The Alzheimer’s Association has created a new biology-based criteria for the diagnosis and staging of Alzheimer’s disease (AD). These criteria, last revised in 2018, now include cognitive performance and functionality as well as new blood and CSF (spinal fluid) biomarkers. It has long been known that the neuropathological changes occur long before clinical suggestion of disease.

The Alzheimer’s Disease biomarkers were divided into 3 categories:
1. Biomarkers specific to AD which if abnormal are sufficient to make the diagnosis
2. Nonspecific biomarkers that are clinically important in AD but also are involved in other diseases of the brain
3. Biomarkers of other diseases that often occur with AD but do not cause it.
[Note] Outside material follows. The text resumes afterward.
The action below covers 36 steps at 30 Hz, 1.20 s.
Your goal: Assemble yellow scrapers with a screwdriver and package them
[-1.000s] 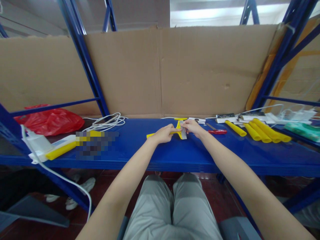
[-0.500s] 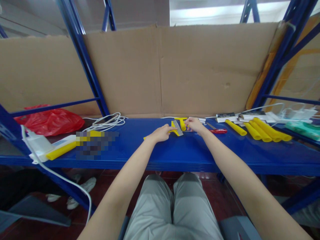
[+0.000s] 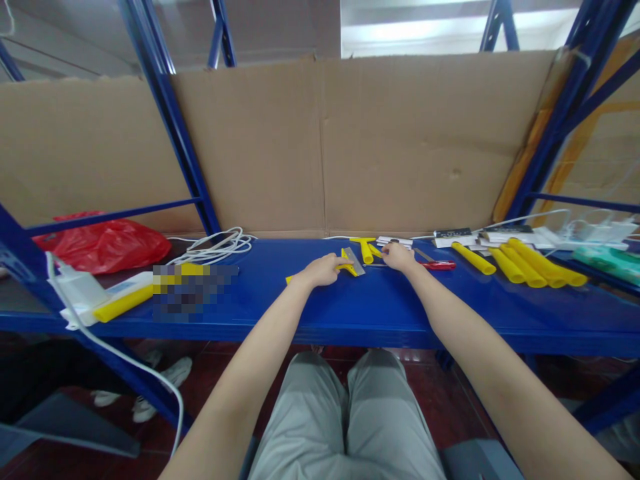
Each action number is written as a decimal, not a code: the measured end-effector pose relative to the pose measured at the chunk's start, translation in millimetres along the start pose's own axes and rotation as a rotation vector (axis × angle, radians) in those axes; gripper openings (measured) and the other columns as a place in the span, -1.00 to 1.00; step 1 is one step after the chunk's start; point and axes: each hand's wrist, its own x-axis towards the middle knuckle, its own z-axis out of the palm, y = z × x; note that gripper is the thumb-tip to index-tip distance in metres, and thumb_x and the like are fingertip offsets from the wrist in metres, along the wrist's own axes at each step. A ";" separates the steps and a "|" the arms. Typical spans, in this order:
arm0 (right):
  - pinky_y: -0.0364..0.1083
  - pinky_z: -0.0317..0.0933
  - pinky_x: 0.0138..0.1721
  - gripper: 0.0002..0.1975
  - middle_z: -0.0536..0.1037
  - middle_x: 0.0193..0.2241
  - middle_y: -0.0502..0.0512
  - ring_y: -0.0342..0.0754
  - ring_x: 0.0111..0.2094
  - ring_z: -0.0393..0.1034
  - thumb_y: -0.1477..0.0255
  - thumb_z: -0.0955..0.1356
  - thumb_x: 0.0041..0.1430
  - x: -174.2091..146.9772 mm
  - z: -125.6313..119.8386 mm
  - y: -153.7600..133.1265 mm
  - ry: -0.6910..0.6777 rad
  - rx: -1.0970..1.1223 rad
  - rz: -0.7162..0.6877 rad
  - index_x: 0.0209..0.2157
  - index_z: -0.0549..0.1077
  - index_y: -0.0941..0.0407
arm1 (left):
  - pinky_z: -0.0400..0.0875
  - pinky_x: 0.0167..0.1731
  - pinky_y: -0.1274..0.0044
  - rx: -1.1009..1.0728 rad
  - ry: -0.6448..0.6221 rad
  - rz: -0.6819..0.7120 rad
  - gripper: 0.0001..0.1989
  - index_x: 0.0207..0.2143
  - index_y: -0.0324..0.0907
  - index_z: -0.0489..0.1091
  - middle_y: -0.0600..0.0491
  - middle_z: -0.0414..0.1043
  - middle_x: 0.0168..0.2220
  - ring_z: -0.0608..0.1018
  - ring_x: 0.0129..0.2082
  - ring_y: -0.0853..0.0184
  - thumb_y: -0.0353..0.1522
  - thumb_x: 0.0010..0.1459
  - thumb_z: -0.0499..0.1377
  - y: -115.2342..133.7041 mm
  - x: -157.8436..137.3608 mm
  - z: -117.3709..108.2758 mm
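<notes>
My left hand (image 3: 323, 270) is closed around the yellow handle of a scraper (image 3: 356, 262), whose flat metal blade points right, over the blue shelf. To the right, my right hand (image 3: 399, 256) has its fingers curled down by some small white pieces (image 3: 387, 241); what they hold, if anything, is hidden. Just left of its fingertips lies a small yellow piece (image 3: 375, 251), beside a yellow T-shaped part (image 3: 367, 249). A red-handled tool (image 3: 439, 265) lies right of this hand, its shaft partly hidden behind it.
Several yellow tubes (image 3: 530, 262) and white-and-black boxes (image 3: 454, 237) lie on the right. At left are a red plastic bag (image 3: 107, 243), coiled white cable (image 3: 223, 247), a power strip (image 3: 83, 293) and a yellow tube (image 3: 125, 302). Cardboard (image 3: 260, 147) stands behind the blue shelf (image 3: 280, 303).
My right hand has shifted a little to the right, away from the yellow T-shaped part. The small yellow piece and white pieces show more plainly. My left hand stays on the scraper.
</notes>
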 end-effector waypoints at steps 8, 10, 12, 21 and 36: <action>0.31 0.04 0.11 -0.47 0.39 0.15 0.12 0.19 0.17 0.21 0.53 0.16 0.16 7.0 7.4 -5.6 -0.173 0.015 -0.072 0.13 0.38 -0.09 | 0.27 -0.02 0.52 -0.023 0.034 0.032 -0.49 0.19 -0.01 0.29 -0.04 0.39 -0.06 0.46 -0.06 0.27 -0.48 0.22 -0.04 -0.2 0.8 1.5; 0.31 0.04 0.11 -0.45 0.38 0.16 0.12 0.18 0.18 0.20 0.53 0.15 0.16 6.6 8.1 -5.5 -0.180 0.006 -0.077 0.14 0.37 -0.08 | 0.28 -0.03 0.53 -0.021 0.050 0.050 -0.49 0.19 -0.01 0.29 -0.03 0.40 -0.08 0.47 -0.08 0.28 -0.48 0.21 -0.04 -0.8 1.4 2.3; 0.31 0.03 0.11 -0.43 0.35 0.18 0.11 0.17 0.20 0.18 0.55 0.15 0.14 5.8 8.0 -5.1 -0.186 0.006 -0.078 0.17 0.34 -0.07 | 0.28 -0.03 0.53 -0.024 0.056 0.061 -0.49 0.19 -0.02 0.29 -0.04 0.40 -0.09 0.47 -0.09 0.27 -0.48 0.21 -0.03 -0.7 1.7 2.3; 0.36 -0.07 0.14 -0.38 0.26 0.24 0.11 0.17 0.24 0.09 0.60 0.13 0.13 1.0 2.2 -8.5 -0.233 -0.024 -0.095 0.21 0.28 -0.05 | 0.26 -0.01 0.51 -0.032 0.031 0.035 -0.48 0.20 0.00 0.27 -0.04 0.38 -0.08 0.47 -0.07 0.26 -0.49 0.21 -0.02 2.9 0.0 -1.3; 0.15 0.11 0.07 -0.60 0.44 0.07 0.27 0.14 0.11 0.28 0.49 0.19 0.17 1.5 0.1 -9.2 0.020 0.080 0.018 0.02 0.40 0.12 | 0.27 -0.03 0.52 -0.018 0.034 0.059 -0.48 0.18 -0.01 0.30 -0.03 0.40 -0.09 0.46 -0.09 0.28 -0.48 0.19 -0.04 -0.4 1.8 1.9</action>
The biomarker specific to AD (category 1) are divided into Core 1 and Core 2. 

Core 1: Biomarkers which can be detected early on prior to clinical symptoms and directly measure either amyloid plaques or phosphorylated tau (p-tau). These include PET scans with specific contrasts (amyloid PET);

CSF markers (amyloid beta 42/40 ratio, CSF p-tau181/amyloid beta 42 ratio, and CSF total (t)-tau/amyloid beta 42 ratio); and blood biomarkers, such as p-tau217.

Core 2: Biomarkers which emerge as AD becomes clinically evident. These
include PET scans with different contrasts (looking for tau) and fragments of
tau in body fluids.

The combination of Core 1 and Core 2 biomarkers help with staging the disease once the diagnosis has been made. The choice between biomarkers (imaging vs. CSF examination vs. blood tests) will in part be made by access and insurance coverage. The presence of more than one helpful option will go far to advance accessibility across geographic and socioeconomic groups. Of note, the current intended use of AD biomarkers is for the evaluation of symptomatic patients only as there are no approved disease-targeted therapies for patients without cognitive impairment-YET. BeCareLink can be instrumental in detecting cognitive impairment before it becomes evident to the patient or the physician. Early detection will most certainly result in better clinical outcomes now that treatment options are coming to the market.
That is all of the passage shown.